ScienceDirect API in R

ScienceDirect API in R#

by Michael T. Moen

These recipe examples demonstrate how to use Elsevier’s ScienceDirect API to retrieve full-text articles in various formats (XML, text).

This tutorial content is intended to help facilitate academic research. Please check your institution for their Text and Data Mining or related License Agreement with Elsevier.

Documentation
- ScienceDirect API
- ScienceDirect API Documentation
Terms
- ScienceDirect API Terms of Use
Data Reuse
- Elsevier Text & Data Mining

Note: See your institution’s rate limit in the ScienceDirect API Terms of Use.

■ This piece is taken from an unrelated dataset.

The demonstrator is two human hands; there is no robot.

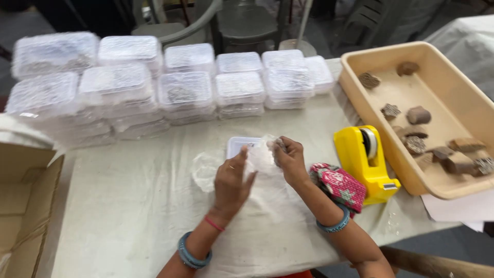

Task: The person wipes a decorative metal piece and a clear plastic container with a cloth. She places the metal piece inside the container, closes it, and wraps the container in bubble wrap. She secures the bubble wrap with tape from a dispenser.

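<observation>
My left hand (232, 180) rests with fingers spread over a clear plastic bag (260, 154) on the cloth-covered table (128, 206). My right hand (289, 159) pinches a small dark carved block (280, 145) at the bag's mouth. A small clear plastic box (239, 145) lies just behind the bag, partly hidden by it. Bangles circle both wrists.
Stacks of clear lidded boxes (180, 87) line the back of the table. A yellow tape dispenser (364, 157) and a pink patterned pouch (339, 186) sit right of my hands. A beige tray (478, 110) holds several carved blocks. A cardboard carton (25, 206) stands at the left.
</observation>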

These recipe examples were tested on February 7, 2025.

Setup#

Import Libraries#

library(httr)

Import API Key#

An API key is required to access the ScienceDirect API. Registration is available on the Elsevier developer portal. The key is imported from an environment variable below:

myAPIKey <- Sys.getenv("sciencedirect_key")

Identifier Note#

We will use DOIs as the article identifiers. See our Crossref and Scopus API tutorials for workflows on how to create lists of DOIs and identfiers for specific searches and journals. The Elsevier ScienceDirect Article (Full-Text) API also accepts other identifiers like Scopus IDs and PubMed IDs (see API specification documents linked above).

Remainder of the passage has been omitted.